▸ **Task to carry out**: Please copy each line of the data that includes the string "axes".

▸ **Raw data**:

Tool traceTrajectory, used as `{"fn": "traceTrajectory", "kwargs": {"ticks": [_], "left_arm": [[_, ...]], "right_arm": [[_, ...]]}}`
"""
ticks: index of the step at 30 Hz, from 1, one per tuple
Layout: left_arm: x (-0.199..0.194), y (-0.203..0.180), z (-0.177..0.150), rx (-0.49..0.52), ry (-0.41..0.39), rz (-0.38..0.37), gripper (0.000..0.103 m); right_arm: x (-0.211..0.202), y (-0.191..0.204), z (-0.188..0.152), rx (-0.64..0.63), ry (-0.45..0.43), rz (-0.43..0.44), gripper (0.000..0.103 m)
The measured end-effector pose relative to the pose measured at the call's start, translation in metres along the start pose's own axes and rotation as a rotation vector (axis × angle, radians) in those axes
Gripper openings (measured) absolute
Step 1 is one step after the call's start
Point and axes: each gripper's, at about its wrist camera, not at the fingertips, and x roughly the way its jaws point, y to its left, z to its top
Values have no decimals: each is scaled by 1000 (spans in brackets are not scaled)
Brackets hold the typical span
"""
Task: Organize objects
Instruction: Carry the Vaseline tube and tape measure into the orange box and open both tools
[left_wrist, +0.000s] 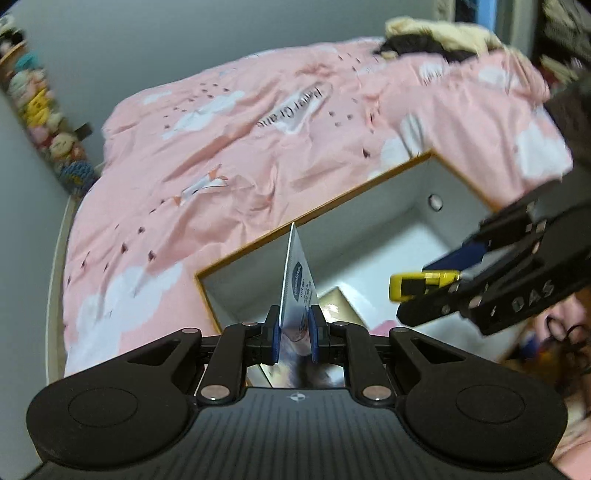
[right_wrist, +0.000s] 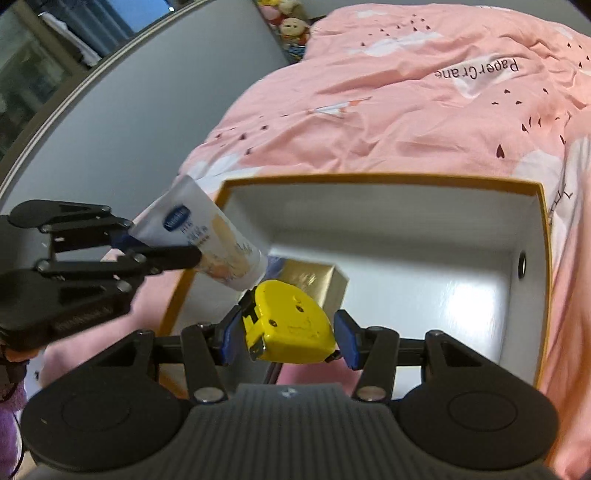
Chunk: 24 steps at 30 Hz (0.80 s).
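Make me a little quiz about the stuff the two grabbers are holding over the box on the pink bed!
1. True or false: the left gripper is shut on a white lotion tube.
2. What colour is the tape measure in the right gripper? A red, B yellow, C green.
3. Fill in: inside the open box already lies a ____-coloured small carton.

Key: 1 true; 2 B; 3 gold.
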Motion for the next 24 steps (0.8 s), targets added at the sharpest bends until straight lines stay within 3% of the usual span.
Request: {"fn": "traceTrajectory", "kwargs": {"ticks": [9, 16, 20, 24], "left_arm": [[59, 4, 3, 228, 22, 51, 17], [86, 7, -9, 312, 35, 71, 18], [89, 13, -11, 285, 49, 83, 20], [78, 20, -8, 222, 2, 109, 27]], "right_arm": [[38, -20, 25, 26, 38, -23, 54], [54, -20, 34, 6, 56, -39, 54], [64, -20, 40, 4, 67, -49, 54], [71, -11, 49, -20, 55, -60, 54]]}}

▸ **Response**:
The measured end-effector pose relative to the pose measured at the call's start, translation in metres along the start pose's own axes and rotation as a rotation vector (axis × angle, radians) in those axes
Point and axes: each gripper's, at about its wrist camera, not at the fingertips, and x roughly the way its jaws point, y to its left, z to its top

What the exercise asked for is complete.